In the past, many people updated their firewall quarterly (at best). Some did not update at all. They believed their firewalls to be secure, period.
Today, major vulnerabilities are regularly discovered in core firewall components (think of Heartbleed and Shellshock). Pressure is also increasing from hackers and regulators. We have a new reality: the firewall must be checked for updates every day.
But most UTM firewalls make this difficult. They force administrators to check and apply updates manually. Some even charge a premium for the privilege. As a busy IT provider, this is not an optimal way to protect your clients. It also increases your risk and wastes resources.
A firewall with daily, automatic updates keeps your clients more secure and saves resources. Switching to one is a smart decision, even if your client's current firewall is paid for.
A UTM firewall that does not update automatically creates a larger gap in time between the discovery of a major vulnerability and when it can be patched.
This gap is exposure – a period when malware and hackers can exploit the vulnerability and cause harm. A firewall that updates manually creates more exposure than is necessary, making the client less secure. Automatic updates are essential.
A UTM firewall that lacks automatic updates forces you to check if updates are available. This creates an inefficient workflow, forcing your techs to waste time checking for updates and discerning whether or not they are important.
Then, when a critical patch is available, it must be applied manually. This often requires having to drive to the client’s site, take down the network, and waste several hours.
A firewall that updates automatically eliminates this waste. You can be sure all patches are applied immediately, and you can commit your resources to other areas.
Regulations such as HIPAA and PCI DSS are major causes of concern across industries. Maintaining compliance can be a tricky balancing act, and a firewall that lacks automatic updates may cause that act to tumble.
In many cases, the moment an update is available for a firewall, the network behind the firewall falls out of compliance. The updates must be applied immediately to ensure the network stays within the parameters outlined in the regulations. The best way to ensure this is with automatic updates.
A firewall vendor may release dozens of updates in a given year. Some are trivial, such as small changes to the administration interface. Others are critical. They patch vulnerabilities that have opened the network to attacks.
It’s not practical for your organization to monitor all updates and apply them as they become available. Instead, you likely pick and choose the most important ones in which to invest your time and resources.
Unfortunately, most UTM firewall vendors do not make this easy. They do not provide clear information to highlight the updates that matter. Instead, you have to waste resources by watching for updates and determining their importance. If, on the other hand, the firewall updated automatically, you would be relieved of this task.

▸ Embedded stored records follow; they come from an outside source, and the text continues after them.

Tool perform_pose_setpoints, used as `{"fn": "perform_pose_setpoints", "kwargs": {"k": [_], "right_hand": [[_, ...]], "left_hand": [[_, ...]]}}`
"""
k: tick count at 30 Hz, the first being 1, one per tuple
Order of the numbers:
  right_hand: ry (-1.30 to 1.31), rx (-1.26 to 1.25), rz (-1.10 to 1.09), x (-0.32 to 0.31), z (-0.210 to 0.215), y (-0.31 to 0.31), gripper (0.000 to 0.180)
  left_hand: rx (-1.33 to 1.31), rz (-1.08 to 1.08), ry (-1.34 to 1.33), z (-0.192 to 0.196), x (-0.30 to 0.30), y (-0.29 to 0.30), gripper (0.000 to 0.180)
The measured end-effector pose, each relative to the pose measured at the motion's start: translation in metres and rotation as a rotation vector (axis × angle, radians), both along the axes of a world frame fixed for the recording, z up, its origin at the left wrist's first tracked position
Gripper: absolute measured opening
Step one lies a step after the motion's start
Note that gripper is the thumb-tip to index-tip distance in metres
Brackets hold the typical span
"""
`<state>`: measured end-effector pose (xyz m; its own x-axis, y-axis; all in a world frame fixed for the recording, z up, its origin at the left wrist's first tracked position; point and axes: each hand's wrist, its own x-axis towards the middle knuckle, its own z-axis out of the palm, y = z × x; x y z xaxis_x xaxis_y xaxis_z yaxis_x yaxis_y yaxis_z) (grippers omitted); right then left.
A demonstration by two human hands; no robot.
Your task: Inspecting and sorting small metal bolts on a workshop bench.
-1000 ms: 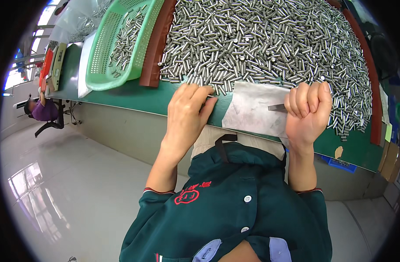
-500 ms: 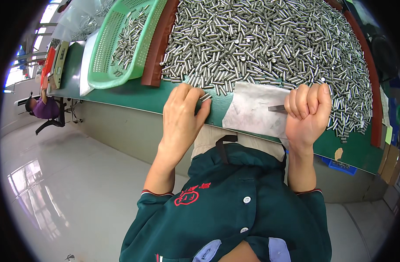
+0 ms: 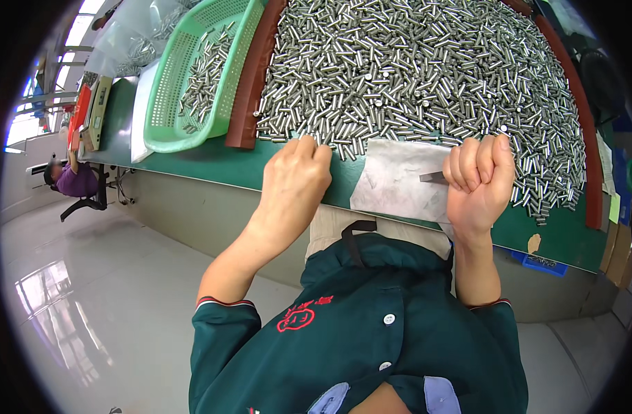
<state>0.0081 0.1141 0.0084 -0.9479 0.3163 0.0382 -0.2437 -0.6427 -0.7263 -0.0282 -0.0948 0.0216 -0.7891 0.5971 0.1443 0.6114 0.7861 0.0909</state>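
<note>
My left hand (image 3: 296,181) is closed, knuckles up, at the near edge of a wide heap of short shiny metal pins (image 3: 412,69). Its fingertips are hidden, so what they hold cannot be made out. To the right, my right hand (image 3: 480,183) is a fist, palm side showing, wrapped round a flat grey metal tool (image 3: 433,177). The tool's end sticks out leftward over a smudged white cloth or paper sheet (image 3: 392,181), which lies between my hands along the green table's (image 3: 247,165) near edge. The rest of the tool is inside the fist.
Dark red strips (image 3: 244,103) border the heap left and right. A green perforated basket (image 3: 157,103) with some pins stands on the left. Beyond it are clear plastic bags (image 3: 133,41) and an orange-red object (image 3: 80,110), near a seated person in purple (image 3: 78,178). A blue tray (image 3: 540,263) sits below the right edge.
My left hand has turned knuckles up and its fingers have closed in; the pins seen at its fingertips earlier are now out of sight. My right hand keeps its grip on the tool, nearly still.
</note>
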Motion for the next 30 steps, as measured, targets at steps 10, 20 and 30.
{"fn": "perform_pose_setpoints", "kwargs": {"k": [10,20,30], "right_hand": [[0.010,-0.012,0.000,-0.001,0.000,0.000,0.039],[0.013,-0.037,0.011,-0.001,-0.001,0.001,0.040],[0.006,-0.028,0.005,-0.001,-0.001,0.001,0.040]], "left_hand": [[1.503,0.400,-1.175,-0.016,0.001,0.012,0.020],[1.428,0.384,-1.283,-0.013,0.001,0.014,0.019],[1.358,0.301,-1.224,-0.017,0.001,0.014,0.020]]}}
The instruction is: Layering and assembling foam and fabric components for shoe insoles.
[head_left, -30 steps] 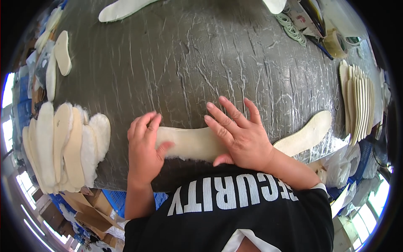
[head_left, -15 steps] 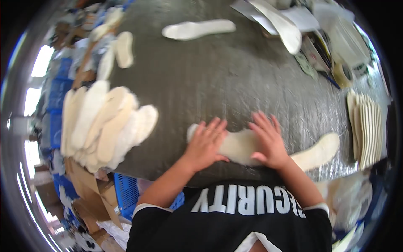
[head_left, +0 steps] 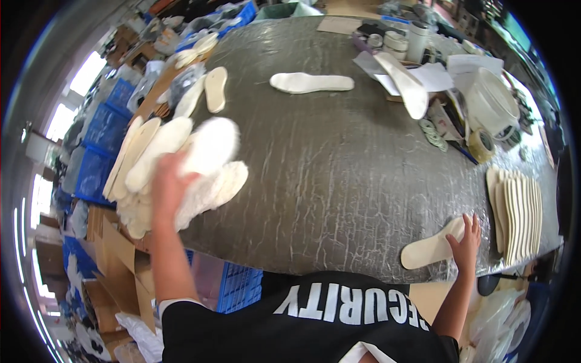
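Observation:
My left hand (head_left: 169, 184) is at the pile on the left side of the table, closed on the near end of a white fluffy insole (head_left: 213, 145) blurred by motion. Beneath and beside it lie several cream and white insoles (head_left: 158, 154), overlapping like a fan. Toward the front right, a single cream insole (head_left: 426, 252) rests flat on the table. My right hand (head_left: 466, 245) is at this insole's far end, covering part of it, with thumb and fingers apart and stretched out. Whether the palm presses on it is hidden.
A row of stacked cream insoles (head_left: 517, 215) stands at the table's right edge. Farther back lie a lone white insole (head_left: 311, 83), papers, a tape roll (head_left: 481, 145) and a translucent tub (head_left: 490, 103). Blue crates (head_left: 106, 124) and cardboard boxes (head_left: 118, 248) line the left.
Both hands have left the fluffy insole at the table's front middle, which no longer lies there. My left hand has moved left to the pile, my right hand to the cream insole.

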A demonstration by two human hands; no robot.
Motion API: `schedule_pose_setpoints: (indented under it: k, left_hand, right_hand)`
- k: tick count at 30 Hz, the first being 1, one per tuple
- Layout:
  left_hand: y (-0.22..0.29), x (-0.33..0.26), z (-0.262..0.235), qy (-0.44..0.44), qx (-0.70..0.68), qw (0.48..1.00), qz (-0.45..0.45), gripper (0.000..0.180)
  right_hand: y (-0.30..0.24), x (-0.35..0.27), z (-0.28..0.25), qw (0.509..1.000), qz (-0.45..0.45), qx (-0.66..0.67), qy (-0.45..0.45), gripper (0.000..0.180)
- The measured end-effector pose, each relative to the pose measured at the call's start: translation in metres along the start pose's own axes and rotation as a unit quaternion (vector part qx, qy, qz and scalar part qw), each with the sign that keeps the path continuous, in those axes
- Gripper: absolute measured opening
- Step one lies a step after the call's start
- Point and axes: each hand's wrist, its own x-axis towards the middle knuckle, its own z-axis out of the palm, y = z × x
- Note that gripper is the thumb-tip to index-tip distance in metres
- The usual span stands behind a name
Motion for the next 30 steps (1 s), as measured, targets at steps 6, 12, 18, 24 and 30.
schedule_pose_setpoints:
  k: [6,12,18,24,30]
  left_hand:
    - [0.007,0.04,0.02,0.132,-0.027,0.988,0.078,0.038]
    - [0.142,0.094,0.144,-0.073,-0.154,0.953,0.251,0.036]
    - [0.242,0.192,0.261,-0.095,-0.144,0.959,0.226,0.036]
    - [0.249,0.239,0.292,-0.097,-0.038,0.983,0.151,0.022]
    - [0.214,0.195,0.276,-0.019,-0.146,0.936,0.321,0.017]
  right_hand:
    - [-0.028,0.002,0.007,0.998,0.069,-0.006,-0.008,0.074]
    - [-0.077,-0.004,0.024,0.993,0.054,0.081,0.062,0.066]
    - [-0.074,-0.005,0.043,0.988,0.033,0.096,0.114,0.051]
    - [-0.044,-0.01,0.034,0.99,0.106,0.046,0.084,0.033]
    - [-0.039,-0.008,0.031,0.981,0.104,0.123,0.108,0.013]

The only thing certain about most firewalls is that you cannot be sure they are up-to-date without checking. This uncertainty undermines your confidence in the client’s security. When a major vulnerability is announced, has your firewall patched it? You can’t be sure until you check.
Firewalls that update every day automatically give you peace of mind. You can be certain that all known vulnerabilities are patched as quickly as possible. You don’t have to think about it, and you don’t have to waste time worrying or checking.

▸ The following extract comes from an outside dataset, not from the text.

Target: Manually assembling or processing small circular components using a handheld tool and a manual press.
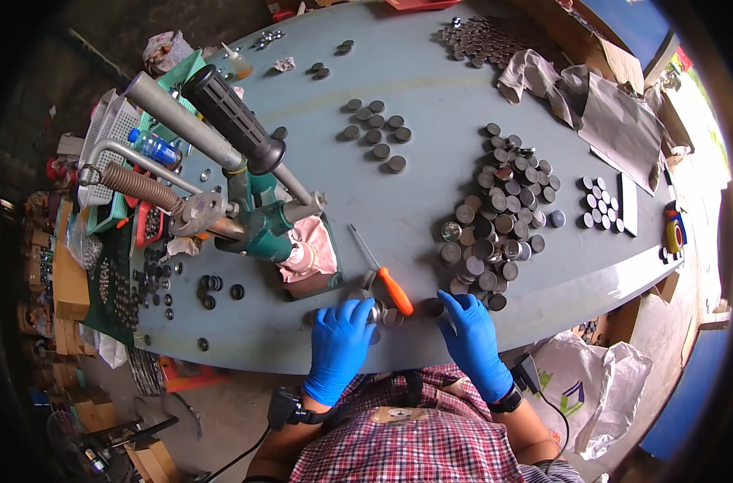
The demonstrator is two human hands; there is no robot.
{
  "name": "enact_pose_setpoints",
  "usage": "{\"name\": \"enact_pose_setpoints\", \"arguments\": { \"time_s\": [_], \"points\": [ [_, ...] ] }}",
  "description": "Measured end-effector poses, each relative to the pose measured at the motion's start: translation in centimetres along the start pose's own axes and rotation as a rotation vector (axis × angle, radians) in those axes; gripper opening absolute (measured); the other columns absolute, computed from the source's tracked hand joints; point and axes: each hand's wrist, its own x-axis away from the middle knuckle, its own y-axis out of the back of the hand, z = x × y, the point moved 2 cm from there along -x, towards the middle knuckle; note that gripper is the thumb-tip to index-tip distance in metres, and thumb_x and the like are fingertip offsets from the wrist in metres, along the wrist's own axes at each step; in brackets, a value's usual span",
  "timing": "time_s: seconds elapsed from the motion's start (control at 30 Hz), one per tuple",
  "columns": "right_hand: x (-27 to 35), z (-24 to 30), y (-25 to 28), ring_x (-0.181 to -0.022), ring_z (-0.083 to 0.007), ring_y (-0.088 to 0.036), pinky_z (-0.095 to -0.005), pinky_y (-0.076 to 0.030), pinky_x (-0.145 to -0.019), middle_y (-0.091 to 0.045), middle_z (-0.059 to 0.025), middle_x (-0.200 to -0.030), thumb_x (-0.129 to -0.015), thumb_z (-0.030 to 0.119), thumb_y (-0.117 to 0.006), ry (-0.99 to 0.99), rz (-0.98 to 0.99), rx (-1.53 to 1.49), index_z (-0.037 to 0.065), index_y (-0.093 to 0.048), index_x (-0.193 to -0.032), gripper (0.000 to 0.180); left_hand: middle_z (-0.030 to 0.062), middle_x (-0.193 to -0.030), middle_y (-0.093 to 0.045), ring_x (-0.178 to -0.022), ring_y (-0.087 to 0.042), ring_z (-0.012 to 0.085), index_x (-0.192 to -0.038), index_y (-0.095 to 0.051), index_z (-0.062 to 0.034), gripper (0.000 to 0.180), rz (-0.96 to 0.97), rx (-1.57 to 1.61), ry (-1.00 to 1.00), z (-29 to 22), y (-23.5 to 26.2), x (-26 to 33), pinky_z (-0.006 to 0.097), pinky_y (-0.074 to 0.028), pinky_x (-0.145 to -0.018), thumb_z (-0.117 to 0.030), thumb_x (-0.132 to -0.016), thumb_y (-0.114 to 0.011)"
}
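Note:
My left hand (340,346), in a blue glove, rests at the table's near edge. Its curled fingers close on a round metal cap (375,312), partly hidden under the fingertips. More silvery round pieces (393,318) lie right beside it. To the right, my right hand (471,344), also blue-gloved, has thumb and forefinger around a small dark disc (435,307). Between the hands lies a screwdriver (395,291) with an orange handle, its shaft pointing away. A big heap of dark and grey round discs (503,209) spreads beyond my right hand.
A green hand-lever press (262,229) with a black grip stands at left, pink cloth (312,248) at its base. Several discs (374,133) lie mid-table, others (600,205) at right. Grey cloth (616,121) drapes the far right. Baskets (109,145) stand far left.

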Motion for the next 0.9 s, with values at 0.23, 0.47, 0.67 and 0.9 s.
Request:
{"name": "enact_pose_setpoints", "arguments": {
  "time_s": [0.23,0.47,0.67,0.9],
  "points": [
    [-0.9,0.0,-1.3,-0.083,-0.0232,-0.059,-0.0335,-0.049,-0.075,-0.058,-0.0088,-0.097,-0.079,0.010,-0.073,-0.108,0.130,-0.242,0.009,-0.058,-0.123,0.047,0.0097,-0.118,-0.055,-0.105,-0.054,0.0315,-0.127,-0.057,-0.0129,0.055,-0.039,0.280,-0.002,-1.5,-0.2,-0.6,0.042,-0.042,-0.089,-0.020,-0.076,-0.076],
    [-0.3,3.0,1.3,-0.087,-0.0095,-0.058,-0.0273,-0.047,-0.082,-0.064,-0.0044,-0.099,-0.092,0.014,-0.067,-0.280,0.160,-1.067,0.000,-0.059,-0.120,0.032,0.0069,-0.105,-0.061,-0.095,-0.060,0.0262,-0.118,-0.062,-0.0103,0.049,-0.119,0.551,-0.112,-4.4,1.7,-2.0,0.037,-0.046,-0.085,-0.008,-0.072,-0.079],
    [0.5,1.6,2.4,-0.067,-0.0131,-0.057,-0.0282,-0.047,-0.069,-0.064,-0.0072,-0.073,-0.103,0.043,-0.042,-0.365,0.328,-1.141,-0.002,-0.064,-0.079,0.055,0.0039,-0.099,-0.063,-0.087,-0.062,0.0156,-0.116,-0.062,-0.0067,0.047,-0.083,0.767,0.027,-4.3,1.9,-1.8,0.029,-0.050,-0.079,-0.004,-0.072,-0.081],
    [0.4,2.0,2.3,-0.064,-0.0115,-0.056,-0.0267,-0.046,-0.064,-0.063,-0.0067,-0.070,-0.104,0.040,-0.042,-0.447,0.297,-1.090,-0.002,-0.065,-0.076,0.055,0.0024,-0.095,-0.063,-0.083,-0.060,0.0117,-0.117,-0.062,-0.0059,0.044,-0.080,0.898,0.125,-4.2,1.9,-1.9,0.027,-0.049,-0.079,-0.004,-0.076,-0.079]
  ]
}}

To avoid legal trouble, your organization needs to disclose its firewall policy to clients. If you do not patch your clients’ firewalls, then you need to share that information. Tell the client the situation and let them decide whether to install a firewall that updates automatically.

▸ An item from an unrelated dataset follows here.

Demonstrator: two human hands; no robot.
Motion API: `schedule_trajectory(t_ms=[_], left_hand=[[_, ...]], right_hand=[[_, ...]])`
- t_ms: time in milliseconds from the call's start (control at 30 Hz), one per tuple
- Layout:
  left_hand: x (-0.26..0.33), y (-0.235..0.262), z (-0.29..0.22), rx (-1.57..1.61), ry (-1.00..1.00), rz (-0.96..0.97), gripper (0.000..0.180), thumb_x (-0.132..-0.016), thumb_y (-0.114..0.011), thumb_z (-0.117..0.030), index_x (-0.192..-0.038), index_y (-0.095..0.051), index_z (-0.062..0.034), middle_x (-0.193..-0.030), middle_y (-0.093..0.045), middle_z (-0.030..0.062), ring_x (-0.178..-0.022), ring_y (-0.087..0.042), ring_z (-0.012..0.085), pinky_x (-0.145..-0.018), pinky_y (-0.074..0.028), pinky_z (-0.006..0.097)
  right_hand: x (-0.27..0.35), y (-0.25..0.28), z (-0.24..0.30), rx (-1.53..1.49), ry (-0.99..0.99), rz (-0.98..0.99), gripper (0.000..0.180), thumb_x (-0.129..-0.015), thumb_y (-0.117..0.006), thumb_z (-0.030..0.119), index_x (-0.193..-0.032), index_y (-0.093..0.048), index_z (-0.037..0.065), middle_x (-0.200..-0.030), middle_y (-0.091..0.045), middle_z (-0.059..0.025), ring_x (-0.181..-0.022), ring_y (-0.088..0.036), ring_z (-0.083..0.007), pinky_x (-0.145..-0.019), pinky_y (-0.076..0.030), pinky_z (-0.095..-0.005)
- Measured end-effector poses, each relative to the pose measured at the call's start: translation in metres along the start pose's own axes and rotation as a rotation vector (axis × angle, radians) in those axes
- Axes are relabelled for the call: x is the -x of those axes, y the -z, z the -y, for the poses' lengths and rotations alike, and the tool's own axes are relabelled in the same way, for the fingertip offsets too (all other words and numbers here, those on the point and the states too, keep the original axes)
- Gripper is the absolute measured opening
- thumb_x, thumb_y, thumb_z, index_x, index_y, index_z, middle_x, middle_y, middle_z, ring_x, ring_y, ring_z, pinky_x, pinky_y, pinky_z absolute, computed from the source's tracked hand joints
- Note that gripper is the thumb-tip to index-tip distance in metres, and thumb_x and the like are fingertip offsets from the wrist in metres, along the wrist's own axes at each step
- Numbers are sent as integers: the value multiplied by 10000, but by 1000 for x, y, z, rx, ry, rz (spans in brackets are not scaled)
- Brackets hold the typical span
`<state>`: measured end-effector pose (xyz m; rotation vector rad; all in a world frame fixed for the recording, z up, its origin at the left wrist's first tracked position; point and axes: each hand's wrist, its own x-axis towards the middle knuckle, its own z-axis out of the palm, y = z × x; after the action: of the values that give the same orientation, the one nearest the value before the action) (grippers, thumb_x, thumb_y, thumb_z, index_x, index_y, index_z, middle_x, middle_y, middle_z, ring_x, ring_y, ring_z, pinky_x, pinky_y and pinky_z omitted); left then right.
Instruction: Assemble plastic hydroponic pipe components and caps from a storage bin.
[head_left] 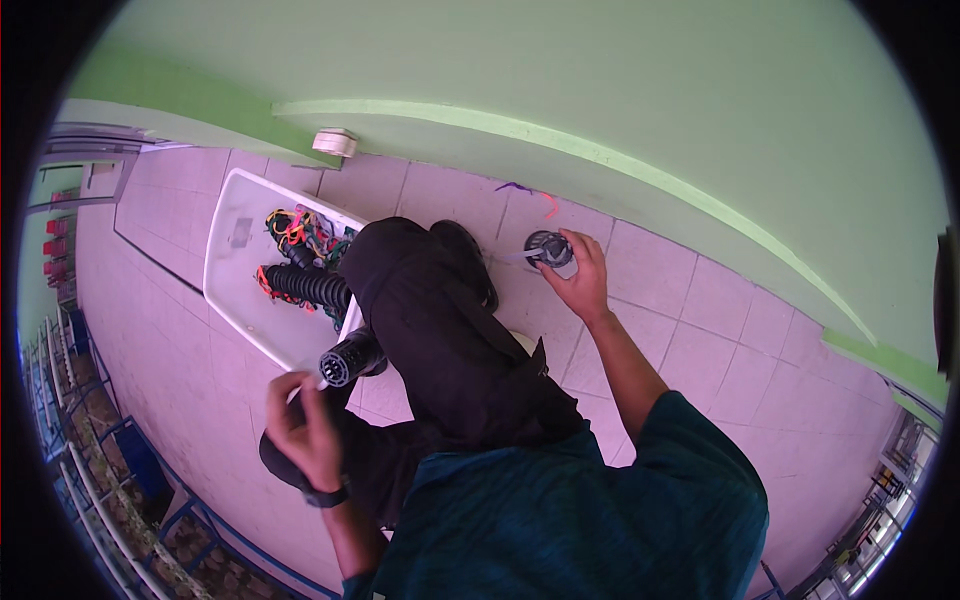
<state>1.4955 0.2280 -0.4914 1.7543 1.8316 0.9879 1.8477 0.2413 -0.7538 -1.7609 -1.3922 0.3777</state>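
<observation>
My right hand [585, 277] grips the rim of a round dark plastic piece [549, 249], like a slotted cap, just above the tiles. A pale strip [518, 256] sticks out from its left side. My left hand [303, 428], a dark band at its wrist, has its fingers closed at the end of a black ribbed cylinder [350, 358]. A small whitish bit shows at those fingertips; blur hides what it is. The cylinder lies by my leg, its round slotted end facing my left hand.
A white tub [232, 290] at left holds black corrugated tubes [308, 287] and tangled colourful cords [310, 232]. Purple and orange scraps [550, 205] lie by the green wall [620, 110]. A small white box [335, 142] stands at the wall's foot. Blue railings [200, 515] run along the lower left.
</observation>
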Motion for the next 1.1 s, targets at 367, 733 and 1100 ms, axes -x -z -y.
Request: schedule_trajectory(t_ms=[367, 733, 1100], left_hand=[[-57, -65, -132, -64, -359, 680, 185, -893, -679, -129, -906, -610, 42, -897, -603, 179, -790, -604, 334, -692, -474, 361], [-29, -21, -78, 245, -201, 380, 134, -918, -556, -1, -803, -580, 66, -726, -570, 88, -675, -528, 155, -643, -423, 298], [-34, 10, -16, 617, 198, 289, 196, -1009, -495, -120, -1011, -618, 32, -923, -657, 49, -838, -610, 122, -790, -476, 255]], right_hand=[[-45, 115, 210, -529, 259, 38, 619, -663, -889, 176, -1200, -624, 19, -1076, -626, -117, -923, -646, -228, -793, -530, -322], [-23, 88, 263, -576, 308, 203, 632, -674, -891, 174, -1222, -611, 30, -1054, -626, -73, -783, -585, -158, -703, -501, -288], [-13, 50, 275, -680, 207, 233, 554, -736, -844, 158, -1222, -616, 23, -1039, -622, -73, -750, -560, -135, -694, -478, -268]])
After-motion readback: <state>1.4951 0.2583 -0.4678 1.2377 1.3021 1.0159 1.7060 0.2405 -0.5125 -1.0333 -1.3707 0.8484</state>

If you do not disclose the information, then you may be accepting the responsibility and risk of securing the network with an unpatched device that may be out of compliance. Why not encourage your clients to install a firewall that’s safer and that saves you time?
Switching a client’s firewall is an opportunity to move more clients to a standard network configuration. Standardization is widely known to help IT organizations like yours save resources and improve quality of service.
This is only possible when your clients are using the same or (similar) UTM platform. By switching out a sub-standard device and standardizing on one that updates automatically, you can multiply the savings for your organization and the security for your client.
Firewalls that update manually will soon be outdated. The scale and speed of today’s threats are too great to risk leaving the network exposed with an out-of-date device.
The time to switch your client’s firewall is now. Even if the firewall has several months of subscription remaining, the cost of manually maintaining it, and the risk of relying on its potentially outdated security, may be far greater than switching to one that saves you time, cuts your risk, and improves security.
AccessEnforcer, from Calyptix, updates every day automatically. IT providers like you can get pre-paid subscriptions or even get monthly service without commitments or penalties. Calyptix makes it easy for you with simple pricing, a simple platform, and powerful security.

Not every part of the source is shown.